Male infertility is not typically classified as a disease, but it carries a significant psychological burden for those affected. The emotional stress involved can be so intense that it impairs a man’s ability to function effectively at work. Additionally, the pressure to maintain intimacy within a marriage often becomes a scheduled obligation, which can contribute to erectile dysfunction and a decreased desire to initiate sexual activity.
In contrast to the widespread advertising of pills that claim to increase penis size for sexual pleasure, many men face the far more pressing and complex issue of being unable to father children. When addressing male infertility, it is essential to consider all potential factors contributing to the problem, as it is a multifaceted condition.
Infertility often brings considerable emotional challenges, with nearly half of infertile men experiencing depression, grief, or feelings of inadequacy. Relationship difficulties are also common, emphasizing the importance of counseling and support groups. While such resources are easily accessible in many developed countries, men in other regions frequently conceal their infertility struggles due to social stigma.
A thorough review of the man’s medical history is a crucial starting point. This includes determining how long infertility has been diagnosed and what diagnostic or treatment measures have been attempted. It is important to explore childhood health issues such as undescended testicles, noting when the diagnosis was made and when treatment occurred, as these details can influence the cause of infertility.
Past infections, especially sexually transmitted infections, must be documented along with their treatment timelines.

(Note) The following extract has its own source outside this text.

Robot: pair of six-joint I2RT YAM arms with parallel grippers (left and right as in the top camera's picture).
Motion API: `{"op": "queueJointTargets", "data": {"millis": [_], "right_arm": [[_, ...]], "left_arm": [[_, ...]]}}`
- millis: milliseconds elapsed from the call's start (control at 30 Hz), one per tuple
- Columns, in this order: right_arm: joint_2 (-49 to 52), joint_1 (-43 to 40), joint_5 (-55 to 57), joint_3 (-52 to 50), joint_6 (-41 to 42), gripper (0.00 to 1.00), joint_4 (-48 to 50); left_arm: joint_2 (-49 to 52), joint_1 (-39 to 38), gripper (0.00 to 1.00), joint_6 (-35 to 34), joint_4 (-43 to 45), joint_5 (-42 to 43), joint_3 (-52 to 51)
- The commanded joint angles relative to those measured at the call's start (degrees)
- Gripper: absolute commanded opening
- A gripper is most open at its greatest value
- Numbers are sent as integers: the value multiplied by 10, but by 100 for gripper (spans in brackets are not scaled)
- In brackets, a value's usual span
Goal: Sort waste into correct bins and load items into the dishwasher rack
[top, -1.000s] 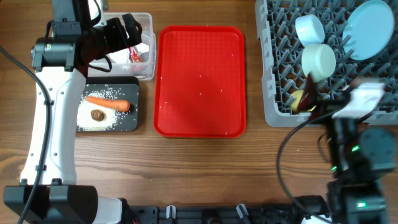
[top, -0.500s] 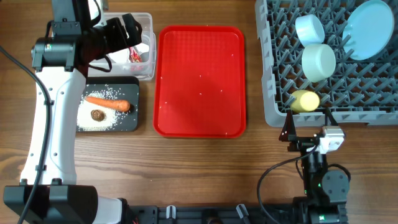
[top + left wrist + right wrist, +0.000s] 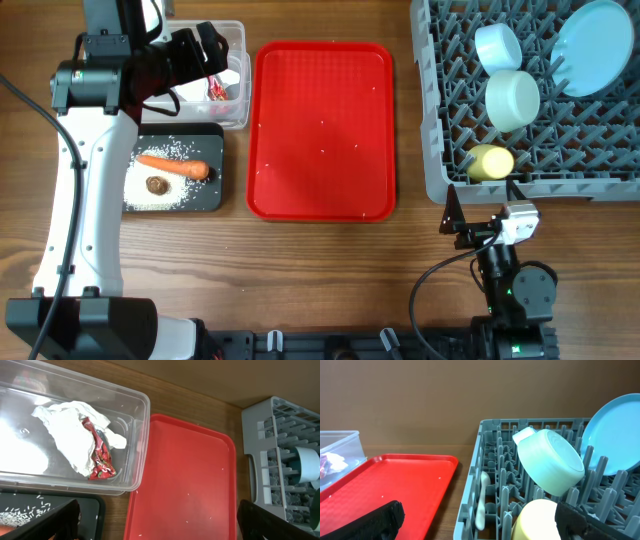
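Observation:
The clear tub (image 3: 139, 435) holds the crumpled tissue (image 3: 70, 435) and the red wrapper (image 3: 100, 455). The black tray (image 3: 212, 170) holds the carrot (image 3: 175, 166), the brown lump (image 3: 157, 185) and rice (image 3: 150, 198). The grey rack (image 3: 440, 150) holds the plate (image 3: 595, 45), two bowls (image 3: 498, 45) (image 3: 512, 98), the yellow cup (image 3: 490, 162) and the spoon (image 3: 481, 500). My left gripper (image 3: 205, 45) hangs open and empty over the tub. My right gripper (image 3: 458, 222) is open and empty, low on the table just in front of the rack.
The flat red tray (image 3: 322, 130) lies between the bins and the rack, with a few rice grains on it. A black cable runs along the table's left side. The right arm's base sits at the front right edge.
My right gripper has left the yellow cup lying in the rack's front row and has pulled back down to the table in front of the rack. The left arm has not moved.

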Motion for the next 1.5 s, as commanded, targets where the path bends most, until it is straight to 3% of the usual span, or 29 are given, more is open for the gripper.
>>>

The number and type of infections are relevant, and further investigations may be necessary to detect any lingering effects. Medication history is also important, particularly the use of antibiotics and hormones like testosterone, which some men mistakenly believe enhance sexual performance but can sometimes cause irreversible damage if misused.
Exposure to toxins, especially in men working in chemical or petrochemical industries, can lead to gradual testicular damage due to prolonged contact with harmful substances. This occupational hazard is a significant consideration in evaluating infertility.
Physical examination is essential to assess body type, hair distribution, and overall physical condition. For example, a man with obesity and a protruding abdomen at age 35 is generally less likely to be fertile than a lean man of the same age and weight around 65 kilograms. Such observations help determine physical fitness, which can impact fertility.
Laboratory tests begin with semen analysis, which is fundamental in diagnosing male infertility. This test evaluates semen volume, sperm concentration, motility, and morphology, usually requiring two to three samples collected over several months. Normal semen volume ranges between two and five milliliters, and sperm counts typically range from 20 to 200 million per milliliter. Counts below 15 million are considered low (oligospermia) and can be classified as mild, moderate, or severe. A complete absence of sperm is known as azoospermia. If sperm count is low, further analysis helps identify whether the cause is reduced sperm production due to surgery, hormonal imbalance, or past infections, or increased sperm destruction possibly caused by ongoing infections.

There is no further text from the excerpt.